### [Your instructions]
In this exercise, retype exactly and only the lines from the top of the entries below through the line that holds "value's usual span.", omitting pictures.
■ ■ ■ ■ ■
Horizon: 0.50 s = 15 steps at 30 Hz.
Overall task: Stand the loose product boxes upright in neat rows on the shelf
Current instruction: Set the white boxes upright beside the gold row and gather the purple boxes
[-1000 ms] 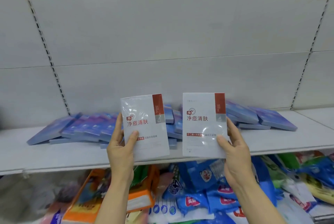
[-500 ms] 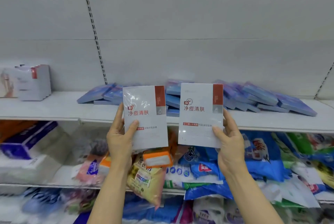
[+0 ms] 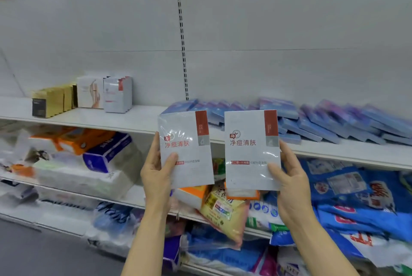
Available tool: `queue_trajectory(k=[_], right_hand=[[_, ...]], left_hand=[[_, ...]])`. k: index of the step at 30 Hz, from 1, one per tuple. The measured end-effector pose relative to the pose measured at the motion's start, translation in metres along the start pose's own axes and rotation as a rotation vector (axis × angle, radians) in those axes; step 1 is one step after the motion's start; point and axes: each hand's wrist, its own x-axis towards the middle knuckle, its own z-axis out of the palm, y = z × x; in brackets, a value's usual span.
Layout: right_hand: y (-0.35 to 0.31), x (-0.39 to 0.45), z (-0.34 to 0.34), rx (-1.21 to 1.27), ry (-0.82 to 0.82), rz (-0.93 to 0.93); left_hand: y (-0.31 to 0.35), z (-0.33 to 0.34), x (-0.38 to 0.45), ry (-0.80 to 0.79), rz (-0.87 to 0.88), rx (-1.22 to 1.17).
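A long white metal shelf [image 3: 116, 119] runs across the middle of the picture, with a plain white back wall [image 3: 267, 19] behind it. At the left of the shelf stand shiny gold boxes [image 3: 52, 101] in a row, and next to them stand white boxes with a red stripe [image 3: 117, 95], all upright. Below them, on the lower shelf at the left, lie soft packs of tissue paper [image 3: 89, 164], a bit blurry. In the middle of the picture, the left hand [image 3: 157, 171] holds a flat white box with red writing and shiny plastic wrap [image 3: 186, 150], thumb on the front, out in front of the shelf edge. Just beside it, not touching, the right hand [image 3: 287, 175] holds a second flat white box of the same kind [image 3: 252, 148] the same way. Both boxes are up straight. Behind them, toward the right, many flat blue boxes [image 3: 323, 121] lie tipped over in a messy pile on the shelf. At the lower right sit blue plastic bags [image 3: 356, 197].
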Motion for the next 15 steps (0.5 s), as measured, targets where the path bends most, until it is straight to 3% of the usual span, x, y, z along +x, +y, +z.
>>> queue_trajectory(k=[15], right_hand=[[0.087, -0.028, 0.207, 0.112, 0.048, 0.029]], left_hand=[[0.054, -0.188, 0.117, 0.014, -0.020, 0.042]])
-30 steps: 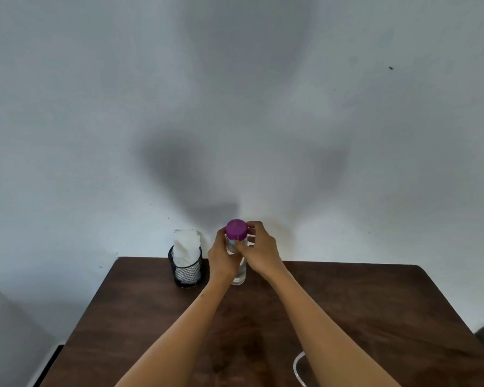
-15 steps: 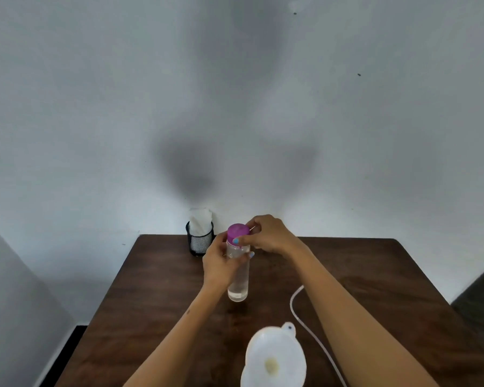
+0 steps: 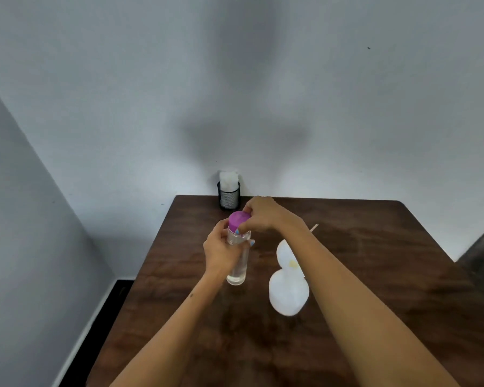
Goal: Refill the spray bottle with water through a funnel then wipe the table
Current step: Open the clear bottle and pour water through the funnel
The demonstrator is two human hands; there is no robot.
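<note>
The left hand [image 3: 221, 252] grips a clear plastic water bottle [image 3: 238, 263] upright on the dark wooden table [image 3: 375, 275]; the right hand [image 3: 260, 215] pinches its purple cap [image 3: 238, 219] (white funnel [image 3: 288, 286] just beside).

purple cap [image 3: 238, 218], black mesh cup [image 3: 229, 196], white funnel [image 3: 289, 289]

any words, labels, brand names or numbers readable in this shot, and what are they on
None can be read.
Clear plastic bottle with the purple cap: no label or print shows; both hands cover part of it.
White plastic funnel: plain, only a yellowish spot, no text.
Black mesh cup holding white tissue: no marking visible.
Dark wooden table and the wall: no signs.
</note>
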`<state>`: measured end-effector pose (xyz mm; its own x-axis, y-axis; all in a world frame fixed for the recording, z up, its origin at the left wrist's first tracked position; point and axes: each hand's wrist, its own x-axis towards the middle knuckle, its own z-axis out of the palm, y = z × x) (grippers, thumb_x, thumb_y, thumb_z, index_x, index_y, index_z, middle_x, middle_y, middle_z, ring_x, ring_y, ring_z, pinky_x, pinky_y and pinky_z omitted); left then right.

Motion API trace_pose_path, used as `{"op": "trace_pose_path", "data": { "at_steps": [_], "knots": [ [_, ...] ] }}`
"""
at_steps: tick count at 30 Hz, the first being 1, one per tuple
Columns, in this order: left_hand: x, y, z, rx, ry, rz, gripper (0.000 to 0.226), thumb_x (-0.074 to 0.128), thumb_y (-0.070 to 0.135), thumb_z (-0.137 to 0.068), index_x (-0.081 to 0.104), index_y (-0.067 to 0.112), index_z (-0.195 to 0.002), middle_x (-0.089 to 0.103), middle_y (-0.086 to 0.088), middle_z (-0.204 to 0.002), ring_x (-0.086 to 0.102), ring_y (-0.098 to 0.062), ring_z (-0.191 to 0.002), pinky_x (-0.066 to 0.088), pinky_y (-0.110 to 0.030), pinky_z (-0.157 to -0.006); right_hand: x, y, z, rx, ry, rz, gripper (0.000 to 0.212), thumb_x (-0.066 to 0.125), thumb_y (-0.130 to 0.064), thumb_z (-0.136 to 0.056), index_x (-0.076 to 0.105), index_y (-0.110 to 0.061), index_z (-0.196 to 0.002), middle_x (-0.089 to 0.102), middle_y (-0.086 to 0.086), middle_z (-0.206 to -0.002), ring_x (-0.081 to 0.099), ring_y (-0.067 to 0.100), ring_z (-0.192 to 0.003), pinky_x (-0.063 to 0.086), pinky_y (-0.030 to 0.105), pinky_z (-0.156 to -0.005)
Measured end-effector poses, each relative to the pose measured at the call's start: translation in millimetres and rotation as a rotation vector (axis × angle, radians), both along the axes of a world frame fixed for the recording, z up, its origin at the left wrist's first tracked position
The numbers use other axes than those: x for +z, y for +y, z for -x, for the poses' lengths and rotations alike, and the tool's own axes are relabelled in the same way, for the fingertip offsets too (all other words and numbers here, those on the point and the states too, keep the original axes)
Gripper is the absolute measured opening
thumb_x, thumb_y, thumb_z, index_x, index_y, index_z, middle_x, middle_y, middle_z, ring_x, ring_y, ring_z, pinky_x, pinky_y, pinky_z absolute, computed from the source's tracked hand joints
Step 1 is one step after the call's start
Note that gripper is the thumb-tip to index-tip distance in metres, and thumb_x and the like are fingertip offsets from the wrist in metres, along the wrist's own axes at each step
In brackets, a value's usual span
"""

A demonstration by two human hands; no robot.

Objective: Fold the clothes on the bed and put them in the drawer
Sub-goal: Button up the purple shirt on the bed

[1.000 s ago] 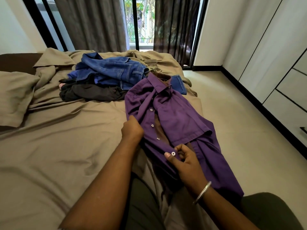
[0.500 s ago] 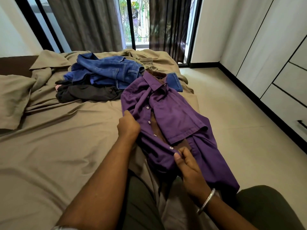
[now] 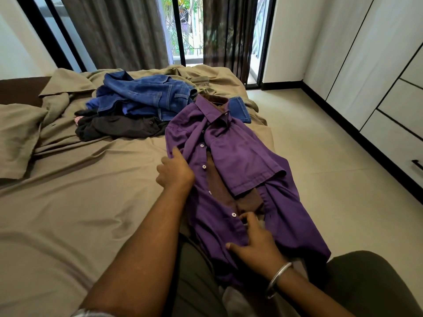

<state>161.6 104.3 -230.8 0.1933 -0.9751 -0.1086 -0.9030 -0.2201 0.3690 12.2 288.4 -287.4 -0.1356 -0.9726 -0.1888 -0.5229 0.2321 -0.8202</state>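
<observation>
Left to right: pillow (image 3: 18,136) on bed (image 3: 68,213), heaped blue jeans (image 3: 146,97), then purple shirt (image 3: 240,156) along the bed's right edge. Left hand (image 3: 175,172) loosely curled on its placket, right hand (image 3: 258,245) spread flat near the hem. Soft, light, probably slippery; best gripped at shoulders. Drawers (image 3: 402,124) at far right closed, contents hidden.

A bed (image 3: 68,202) in a rumpled tan sheet carries a purple shirt (image 3: 240,156), with blue jeans (image 3: 146,94) and a black garment (image 3: 119,129) beyond it and a pillow (image 3: 18,138) left of them.
</observation>
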Motion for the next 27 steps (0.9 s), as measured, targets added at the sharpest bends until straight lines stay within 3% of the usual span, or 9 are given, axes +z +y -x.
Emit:
{"op": "trace_pose_path", "data": {
  "at_steps": [2, 4, 6, 8, 13, 15, 19, 24, 27],
  "knots": [
    [3.7, 1.4, 3.3, -0.032, -0.043, 0.162, 0.056, 0.058, 0.019, -0.093, 0.036, 0.025, -0.143, 0.046, -0.017, -0.133, 0.049, -0.036, -0.119, 0.045, -0.047, -0.088, 1.9, -1.9, 0.5, 0.064, 0.218, -0.051, 0.046, 0.077, -0.036, -0.079, 0.045, -0.02, -0.109, 0.062, 0.001, -0.112, 0.062, 0.023, -0.105, 0.051, 0.03, -0.083],
    [3.3, 0.6, 9.6, -0.133, 0.066, 0.28, 0.037, 0.059, 0.011, -0.087, 0.056, 0.024, -0.121, 0.061, -0.012, -0.114, 0.06, -0.034, -0.102, 0.045, -0.039, -0.076, 11.1, -6.7, 2.2, 0.056, 0.435, -0.068, 0.045, 0.067, -0.051, -0.082, 0.046, -0.023, -0.11, 0.061, 0.002, -0.115, 0.061, 0.029, -0.107, 0.049, 0.034, -0.079],
    [3.4, 3.0, 20.8, -0.211, 0.282, 0.247, 0.024, 0.061, 0.01, -0.078, 0.067, 0.024, -0.097, 0.069, -0.006, -0.092, 0.065, -0.03, -0.088, 0.048, -0.032, -0.068, 26.4, -14.3, 5.8, -0.049, 0.504, 0.066, 0.037, 0.06, -0.057, -0.083, 0.05, -0.026, -0.1, 0.066, -0.001, -0.098, 0.065, 0.028, -0.092, 0.049, 0.034, -0.068],
    [0.1, 6.4, 34.4, -0.274, 0.403, 0.177, 0.019, 0.062, 0.016, -0.079, 0.07, 0.023, -0.094, 0.07, -0.002, -0.083, 0.067, -0.024, -0.082, 0.053, -0.032, -0.069, 33.5, -28.2, 12.8, -0.13, 0.529, 0.278, 0.027, 0.061, -0.048, -0.085, 0.051, -0.023, -0.088, 0.064, -0.003, -0.084, 0.064, 0.025, -0.077, 0.047, 0.032, -0.058],
    [-27.2, 3.1, 53.2, -0.316, 0.295, -0.005, 0.022, 0.057, 0.014, -0.086, 0.061, 0.006, -0.106, 0.067, -0.015, -0.109, 0.062, -0.035, -0.102, 0.044, -0.033, -0.074, 24.0, -66.3, 39.3, -0.178, 0.673, 0.35, 0.023, 0.069, -0.033, -0.084, 0.064, -0.014, -0.095, 0.061, 0.007, -0.096, 0.061, 0.03, -0.085, 0.048, 0.033, -0.063],
    [-33.2, 0.9, 55.1, -0.258, 0.306, -0.052, 0.036, 0.062, 0.019, -0.087, 0.052, 0.0, -0.116, 0.062, -0.02, -0.12, 0.059, -0.038, -0.109, 0.041, -0.033, -0.075, 13.9, -73.8, 47.2, -0.173, 0.714, 0.249, 0.034, 0.07, -0.045, -0.083, 0.062, -0.015, -0.099, 0.059, 0.007, -0.104, 0.06, 0.029, -0.092, 0.051, 0.035, -0.069],
    [-38.3, -3.1, 61.0, -0.15, 0.423, -0.115, 0.08, 0.068, 0.061, -0.08, 0.046, 0.006, -0.133, 0.059, -0.012, -0.13, 0.058, -0.035, -0.116, 0.047, -0.034, -0.086, 6.4, -79.2, 48.5, -0.182, 0.594, 0.105, 0.06, 0.064, -0.079, -0.067, 0.056, -0.023, -0.089, 0.059, -0.004, -0.096, 0.06, 0.018, -0.087, 0.048, 0.032, -0.062],
    [-38.9, -6.6, 62.8, -0.169, 0.377, 0.034, 0.031, 0.065, 0.05, -0.087, 0.066, 0.023, -0.102, 0.07, -0.001, -0.103, 0.065, -0.026, -0.097, 0.052, -0.035, -0.077, 0.7, -74.0, 44.3, -0.218, 0.372, 0.249, 0.045, 0.083, -0.03, -0.075, 0.066, -0.022, -0.116, 0.071, -0.002, -0.095, 0.066, 0.017, -0.086, 0.052, 0.023, -0.071],
    [-25.5, -10.8, 68.8, -0.115, 0.732, 0.223, 0.025, 0.07, 0.042, -0.085, 0.07, 0.018, -0.09, 0.072, 0.003, -0.087, 0.067, -0.021, -0.082, 0.054, -0.034, -0.073, -6.0, -65.9, 40.4, -0.291, 0.218, 0.405, 0.038, 0.083, -0.011, -0.075, 0.073, -0.014, -0.111, 0.072, -0.001, -0.088, 0.06, 0.007, -0.074, 0.042, 0.003, -0.066]
  ]
}}
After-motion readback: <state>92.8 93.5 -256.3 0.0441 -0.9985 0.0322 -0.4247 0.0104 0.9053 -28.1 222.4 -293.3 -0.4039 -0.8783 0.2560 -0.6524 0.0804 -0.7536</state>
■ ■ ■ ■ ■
### [Result of the exercise]
Horizon: 0.50 s = 15 steps at 30 Hz.
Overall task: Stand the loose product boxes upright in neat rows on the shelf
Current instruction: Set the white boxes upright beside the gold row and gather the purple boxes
[-1000 ms] 
[-500 ms] 
[+0 ms] 
Available tool: `queue_trajectory(k=[_], right_hand=[[_, ...]], left_hand=[[_, ...]])`. k: index of the step at 30 Hz, from 1, one per tuple. The measured end-effector pose relative to the pose measured at the motion's start, translation in metres along the start pose's own axes and rotation as a rotation vector (axis × angle, radians) in those axes; step 1 is one step after the motion's start; point and axes: each hand's wrist, its own x-axis towards the middle knuckle, its own z-axis out of the palm, y = z × x; in brackets, a value's usual span.

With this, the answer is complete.